(a) A pressure vessel contains a large volume of CO2 gas at 10 atm pressure. A membrane composed of a poly(ether ketone) polymer with thickness 100 microns and net effective area of 100 cm2 covers a small perforated port in the container. The solubility of CO2 at 10 atm is 6.97 x 10-4 moles/cm3 at 35 ∘C. The diffusivity of CO2 in the polymer is known to be 2.29 x 10-8 cm2/s at this temperature. How long will it take for 0.001 moles of CO2 to leak from the container at steady-state? Assume that the amount of carbon dioxide in the surroundings is insignificant. Express your answer in hours.

(b) If the diffusivity is observed to double when the temperature is increased by 10 degrees C, what is the activation energy for diffusion? Express your answer in units of eV.

1.74

a) 1.74

thanks but b>

yes i fond it ,, 0.551

(a) To calculate the time it takes for 0.001 moles of CO2 to leak from the container at steady-state, we can use Fick's Law of Diffusion. According to Fick's Law, the rate of diffusion (J) through a membrane is given by:

J = (D * A * ΔC) / Δx

Where:
- J is the diffusion rate (moles/s)
- D is the diffusivity of CO2 in the polymer (cm2/s)
- A is the net effective area of the membrane (cm2)
- ΔC is the concentration difference across the membrane (moles/cm3)
- Δx is the thickness of the membrane (cm)

First, let's calculate the concentration difference across the membrane (ΔC). We are given the solubility of CO2 at 10 atm, which is 6.97 x 10-4 moles/cm3. Since the pressure inside the container is also 10 atm, the concentration difference ΔC would be 10 atm * 6.97 x 10-4 moles/cm3 = 6.97 x 10-3 moles/cm3.

Now, we can substitute the known values into Fick's Law and solve for the diffusion rate (J):

J = (2.29 x 10-8 cm2/s * 100 cm2 * 6.97 x 10-3 moles/cm3) / 100 microns

Convert the thickness of the membrane to cm:
Δx = 100 microns * 1 cm/10,000 microns = 0.01 cm

J = (2.29 x 10-8 cm2/s * 100 cm2 * 6.97 x 10-3 moles/cm3) / 0.01 cm

Simplifying the equation:
J = 1.6 x 10-12 moles/s

Now, we can calculate the time it takes for 0.001 moles to leak. We can use the formula:

time = (moles to be leaked) / (diffusion rate)

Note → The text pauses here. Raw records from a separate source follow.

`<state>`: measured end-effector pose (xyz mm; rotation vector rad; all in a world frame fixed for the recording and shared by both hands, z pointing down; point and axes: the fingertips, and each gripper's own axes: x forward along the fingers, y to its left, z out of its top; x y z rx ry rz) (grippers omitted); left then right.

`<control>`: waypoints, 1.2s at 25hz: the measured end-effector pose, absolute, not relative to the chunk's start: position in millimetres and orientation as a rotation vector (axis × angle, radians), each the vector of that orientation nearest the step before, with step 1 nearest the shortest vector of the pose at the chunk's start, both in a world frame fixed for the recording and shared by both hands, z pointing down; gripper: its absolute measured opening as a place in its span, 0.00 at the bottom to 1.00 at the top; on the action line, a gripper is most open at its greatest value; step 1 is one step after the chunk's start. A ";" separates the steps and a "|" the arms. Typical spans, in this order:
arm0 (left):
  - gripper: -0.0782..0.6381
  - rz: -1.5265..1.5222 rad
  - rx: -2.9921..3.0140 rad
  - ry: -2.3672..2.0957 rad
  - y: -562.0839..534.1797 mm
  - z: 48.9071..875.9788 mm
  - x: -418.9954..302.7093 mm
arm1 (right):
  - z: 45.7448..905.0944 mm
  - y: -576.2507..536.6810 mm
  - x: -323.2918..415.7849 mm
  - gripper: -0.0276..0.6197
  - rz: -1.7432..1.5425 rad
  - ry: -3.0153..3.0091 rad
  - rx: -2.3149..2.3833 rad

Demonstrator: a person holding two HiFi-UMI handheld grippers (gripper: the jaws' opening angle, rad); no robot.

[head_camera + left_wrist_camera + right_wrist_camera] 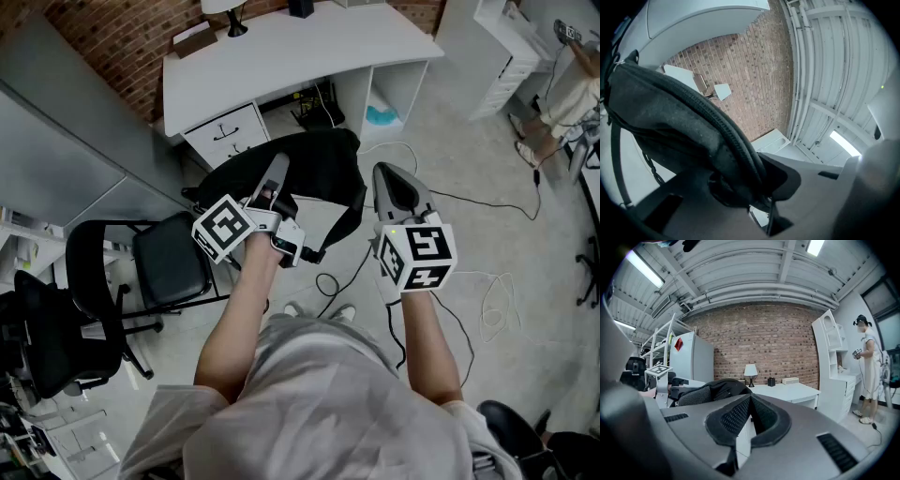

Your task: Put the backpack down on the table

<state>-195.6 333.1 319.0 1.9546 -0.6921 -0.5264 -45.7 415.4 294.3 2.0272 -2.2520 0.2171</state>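
Observation:
The black backpack point(319, 169) hangs in the air in front of the white table point(300, 47), above the floor. My left gripper point(275, 178) is shut on its upper edge. In the left gripper view the zippered rim of the backpack point(670, 117) runs down into the left gripper point(757, 185), pinched between the pads. My right gripper point(396, 180) is held to the right of the bag, apart from it, jaws together. In the right gripper view the right gripper point(750, 420) is shut and empty, with the backpack point(712, 389) to its left and the table point(787, 391) beyond.
A lamp point(230, 11) and a small box point(194, 39) stand at the table's back edge; drawers point(225, 131) sit under it. A black chair point(159, 262) is at the left. Cables point(487, 305) lie on the floor. A person point(869, 371) stands by a white shelf point(829, 357) at the right.

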 end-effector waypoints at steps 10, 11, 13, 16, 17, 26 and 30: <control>0.20 -0.538 1.966 -0.720 336.5 317.2 -178.5 | 300.9 422.4 -26.3 0.05 0.241 -2.266 2.008; 0.20 -0.540 1.966 -0.721 335.9 316.6 -178.1 | 301.3 422.6 -25.2 0.05 0.244 -2.263 2.009; 0.20 -0.544 1.966 -0.721 333.5 315.9 -177.4 | 302.1 421.7 -24.3 0.05 0.248 -2.260 2.008; 0.20 -0.545 1.969 -0.719 326.1 314.8 -175.0 | 301.9 415.8 -23.1 0.05 0.246 -2.259 2.007; 0.20 -0.545 1.971 -0.715 323.1 314.5 -174.1 | 301.8 413.0 -22.9 0.05 0.244 -2.257 2.009; 0.20 -0.555 1.986 -0.679 267.6 307.7 -180.2 | 300.7 356.3 -37.8 0.05 0.229 -2.241 2.013; 0.20 -0.560 1.985 -0.668 230.7 301.5 -187.1 | 295.2 314.9 -48.6 0.05 0.219 -2.244 2.004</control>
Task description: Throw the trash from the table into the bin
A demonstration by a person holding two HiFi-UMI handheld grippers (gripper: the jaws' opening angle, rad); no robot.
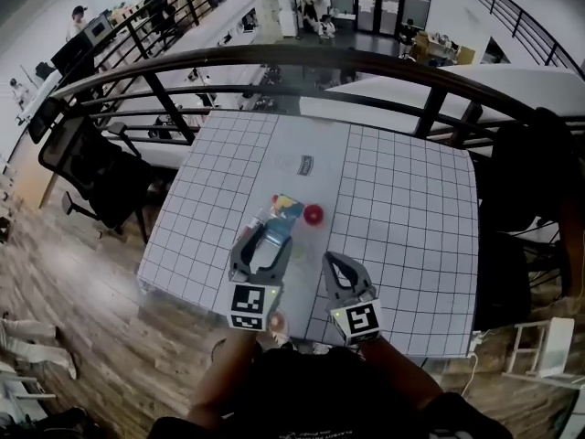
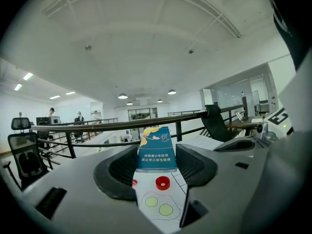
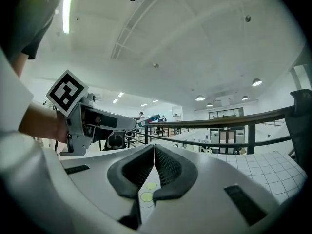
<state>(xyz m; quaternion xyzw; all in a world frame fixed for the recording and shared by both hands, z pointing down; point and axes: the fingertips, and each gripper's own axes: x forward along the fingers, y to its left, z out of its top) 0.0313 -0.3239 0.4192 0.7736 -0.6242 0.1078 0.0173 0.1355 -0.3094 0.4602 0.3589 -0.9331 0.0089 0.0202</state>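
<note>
My left gripper (image 1: pixel 268 238) is shut on a blue carton (image 1: pixel 284 210), which stands upright between its wide-set jaws, above the gridded white table (image 1: pixel 402 199). In the left gripper view the carton (image 2: pixel 156 151) fills the gap, with both pads against its sides. A red bottle cap (image 1: pixel 313 214) lies on the table just right of the carton, and it shows below the carton (image 2: pixel 162 182) in the left gripper view. A small dark wrapper (image 1: pixel 305 165) lies farther back. My right gripper (image 1: pixel 332 260) is shut and empty near the front edge. No bin is in view.
A curved black railing (image 1: pixel 274 58) runs behind the table. A black office chair (image 1: pixel 91 167) stands at the table's left on the wooden floor. The right gripper view shows the left gripper (image 3: pixel 92 123) off to its left, holding the carton.
</note>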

time = 0.001 moles / (1.6 x 10-12 moles/s)

Let's calculate the time:
time = 625,000 s

Finally, we need to express the time in hours:
time = 625,000 s * 1 min/60 s * 1 hour/60 min = 347.22 hours

So, it will take approximately 347.22 hours for 0.001 moles of CO2 to leak from the container at steady-state.

(b) To determine the activation energy for diffusion, we can use the Arrhenius equation:

D = D0 * exp(-Q/RT)

Where:
- D is the diffusivity
- D0 is a pre-exponential factor
- Q is the activation energy
- R is the gas constant (8.314 J/(mol*K))
- T is the absolute temperature (in Kelvin)

We are given that the diffusivity (D) is observed to double when the temperature (T) is increased by 10 degrees Celsius. Let's assume the original temperature is T1 and the increased temperature is T2.

Then, we have:
D2 = 2 * D1

Substituting the expressions for D:
D0 * exp(-Q/T2) = 2 * D0 * exp(-Q/T1)

Dividing both sides by D0 and simplifying:
exp(-Q/T2) = 2 * exp(-Q/T1)

Taking the natural logarithm of both sides:
-Q/T2 = ln(2) - Q/T1

Rearranging the equation to isolate Q:
Q/T2 - Q/T1 = ln(2)

Multiplying both sides by T1 * T2:
Q(T1 - T2) = T1 * T2 * ln(2)

Dividing both sides by (T1 - T2):
Q = T1 * T2 * ln(2) / (T1 - T2)

Now we can substitute the known values:
T1 = 35°C + 273.15 = 308.15 K (temperature before increase)
T2 = (35°C + 10°C) + 273.15 = 318.15 K (temperature after increase)

Q = 308.15 K * 318.15 K * ln(2) / (308.15 K - 318.15 K)

Calculating Q:
Q ≈ 0.623 eV

Therefore, the activation energy for diffusion is approximately 0.623 eV.